→ YOUR INSTRUCTIONS
From the records below, transcribe exactly the lines that begin at the line with "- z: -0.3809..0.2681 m" and end at the line with "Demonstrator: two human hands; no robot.", both included.

→ INPUT DATA
•••••
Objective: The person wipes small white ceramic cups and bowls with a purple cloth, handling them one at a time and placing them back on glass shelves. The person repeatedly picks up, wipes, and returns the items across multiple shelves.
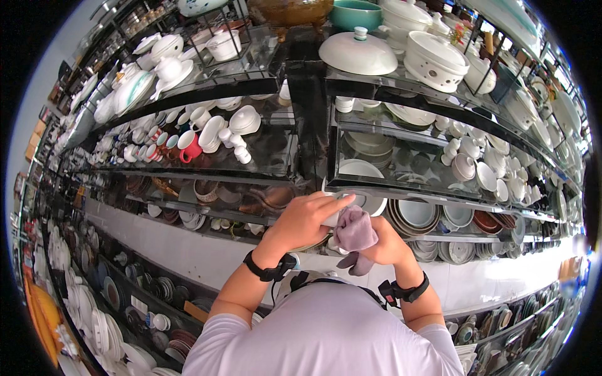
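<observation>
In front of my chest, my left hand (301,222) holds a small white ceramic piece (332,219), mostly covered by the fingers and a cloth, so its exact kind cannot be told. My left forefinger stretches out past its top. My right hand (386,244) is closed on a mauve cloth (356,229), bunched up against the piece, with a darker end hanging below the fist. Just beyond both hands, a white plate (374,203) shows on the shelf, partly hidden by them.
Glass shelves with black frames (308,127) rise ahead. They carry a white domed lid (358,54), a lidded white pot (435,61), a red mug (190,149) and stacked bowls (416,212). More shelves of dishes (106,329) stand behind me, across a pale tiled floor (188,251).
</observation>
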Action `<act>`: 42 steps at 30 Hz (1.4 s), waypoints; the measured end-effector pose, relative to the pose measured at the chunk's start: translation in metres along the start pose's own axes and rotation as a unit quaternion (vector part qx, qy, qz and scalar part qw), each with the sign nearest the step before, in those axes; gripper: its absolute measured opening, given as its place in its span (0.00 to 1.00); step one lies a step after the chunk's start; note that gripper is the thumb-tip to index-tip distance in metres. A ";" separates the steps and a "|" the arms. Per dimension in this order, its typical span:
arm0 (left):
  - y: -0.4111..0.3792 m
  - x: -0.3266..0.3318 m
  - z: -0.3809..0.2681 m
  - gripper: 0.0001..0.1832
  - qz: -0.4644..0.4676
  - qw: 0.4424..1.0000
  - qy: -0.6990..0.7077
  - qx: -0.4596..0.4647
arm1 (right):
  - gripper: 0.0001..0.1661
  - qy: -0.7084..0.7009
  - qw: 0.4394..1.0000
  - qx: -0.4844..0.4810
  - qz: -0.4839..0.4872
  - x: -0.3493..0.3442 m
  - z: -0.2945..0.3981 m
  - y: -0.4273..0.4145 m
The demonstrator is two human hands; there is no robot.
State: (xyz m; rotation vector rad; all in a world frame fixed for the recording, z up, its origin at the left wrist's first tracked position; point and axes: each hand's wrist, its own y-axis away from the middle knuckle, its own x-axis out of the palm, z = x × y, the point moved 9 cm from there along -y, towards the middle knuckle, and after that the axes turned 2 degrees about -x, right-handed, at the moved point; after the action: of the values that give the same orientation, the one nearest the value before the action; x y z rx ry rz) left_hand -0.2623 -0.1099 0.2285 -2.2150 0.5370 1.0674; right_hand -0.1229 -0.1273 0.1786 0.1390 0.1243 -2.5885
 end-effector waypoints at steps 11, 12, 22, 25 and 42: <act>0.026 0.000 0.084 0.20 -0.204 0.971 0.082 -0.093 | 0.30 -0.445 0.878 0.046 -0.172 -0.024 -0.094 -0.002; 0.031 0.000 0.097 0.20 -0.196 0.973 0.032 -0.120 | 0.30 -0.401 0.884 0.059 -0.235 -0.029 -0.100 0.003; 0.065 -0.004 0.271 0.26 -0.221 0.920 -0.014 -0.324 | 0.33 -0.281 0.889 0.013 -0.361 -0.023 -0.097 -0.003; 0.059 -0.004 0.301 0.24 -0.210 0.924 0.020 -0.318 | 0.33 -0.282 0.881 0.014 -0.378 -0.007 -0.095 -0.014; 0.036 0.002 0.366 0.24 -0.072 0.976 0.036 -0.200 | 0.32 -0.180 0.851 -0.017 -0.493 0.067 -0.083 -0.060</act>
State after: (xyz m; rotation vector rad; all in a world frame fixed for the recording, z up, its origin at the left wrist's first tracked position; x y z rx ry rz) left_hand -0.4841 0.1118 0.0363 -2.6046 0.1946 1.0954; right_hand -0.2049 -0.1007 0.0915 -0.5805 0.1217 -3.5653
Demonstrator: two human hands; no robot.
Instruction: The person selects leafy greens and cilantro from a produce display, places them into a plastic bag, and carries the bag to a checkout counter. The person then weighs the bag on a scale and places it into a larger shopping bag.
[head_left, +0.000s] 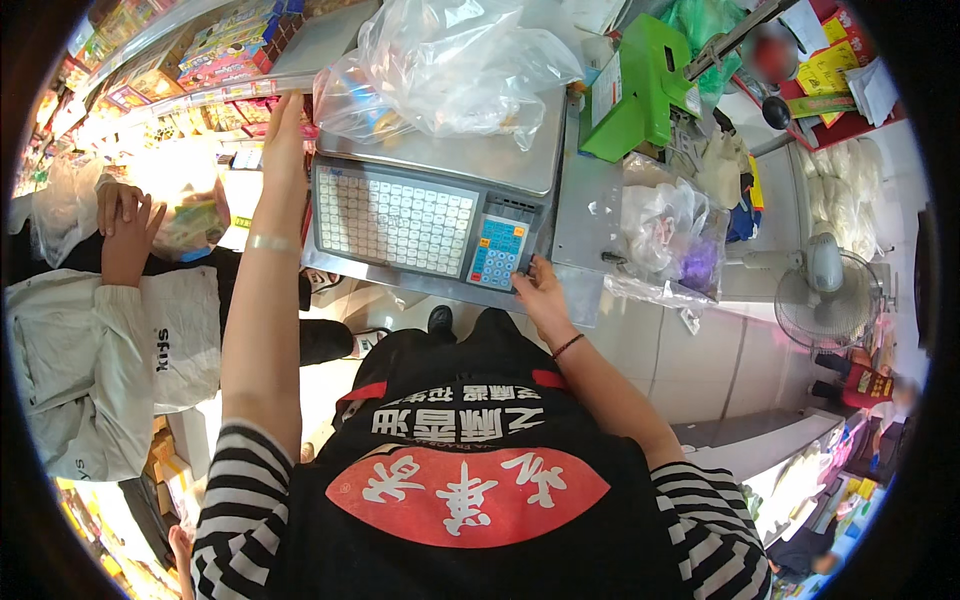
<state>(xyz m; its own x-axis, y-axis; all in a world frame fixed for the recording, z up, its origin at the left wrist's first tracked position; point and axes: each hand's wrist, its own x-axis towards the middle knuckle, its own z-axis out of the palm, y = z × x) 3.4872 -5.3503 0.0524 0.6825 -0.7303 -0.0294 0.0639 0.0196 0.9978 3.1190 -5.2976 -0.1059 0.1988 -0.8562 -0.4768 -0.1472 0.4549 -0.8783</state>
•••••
→ SOLUTION TO THIS PROBLEM
  - z: -0.3809..0.2681 m
  - gripper: 0.0001..0.1832
  - qz: -0.4644..0.4676
  - qw: 0.4424..1.0000
  - qy: -0.6990..0.7077
  - qx: -0.4596..0.4647
arm1 (right):
  - gripper: 0.0001..0.1661
  - qy: -0.7084..0.7009
  - qw: 0.4394..1.0000
  - qx: -0.4844..0.4810
  - qz: -0.4839..0.4872
  - x: -0.3493..0.3442 m
  - z: -0.2945..0.3981 m
  - y: -0.4273..0.4145 m
The demonstrator is two human hands; there is no robot.
State: (xyz m; rotation vector rad; all in a world frame fixed for the recording, z up, its origin at the left wrist's first tracked position; point and axes: each hand's wrist, its own y-axis away from the middle knuckle, its own x-axis out of the palm, z = x × y, the point moved 9 cm from there along -y, towards the middle knuckle, and after that the axes turned 2 degrees about -x, right-handed, at the moved point; after the action: of the values that give the same orientation, the one nearest the value before the action; x y z rx ry rz) left_hand -0.2623 -0.1099 0.2285 -2.2150 0.5370 1.0674; right_hand -0.1229 -0.1273 0.1786 0.1390 0.1243 -2.5885
 end-effector waypoints at steps 11, 12, 22, 25 and 42: <act>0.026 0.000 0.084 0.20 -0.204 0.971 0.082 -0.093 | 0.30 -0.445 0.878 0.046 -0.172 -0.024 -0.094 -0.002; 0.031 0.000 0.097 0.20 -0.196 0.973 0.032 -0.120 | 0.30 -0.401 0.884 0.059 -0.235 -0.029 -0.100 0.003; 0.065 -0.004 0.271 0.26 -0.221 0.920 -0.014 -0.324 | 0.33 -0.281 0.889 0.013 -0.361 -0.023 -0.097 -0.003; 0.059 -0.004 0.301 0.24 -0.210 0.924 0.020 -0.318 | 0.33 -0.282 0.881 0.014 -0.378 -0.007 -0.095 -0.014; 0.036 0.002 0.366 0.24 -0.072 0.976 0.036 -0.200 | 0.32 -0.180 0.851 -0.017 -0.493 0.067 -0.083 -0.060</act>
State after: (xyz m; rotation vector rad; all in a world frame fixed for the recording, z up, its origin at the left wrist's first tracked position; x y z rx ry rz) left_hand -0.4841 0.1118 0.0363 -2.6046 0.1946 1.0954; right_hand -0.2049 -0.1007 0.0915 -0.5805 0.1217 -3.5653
Demonstrator: two human hands; no robot.

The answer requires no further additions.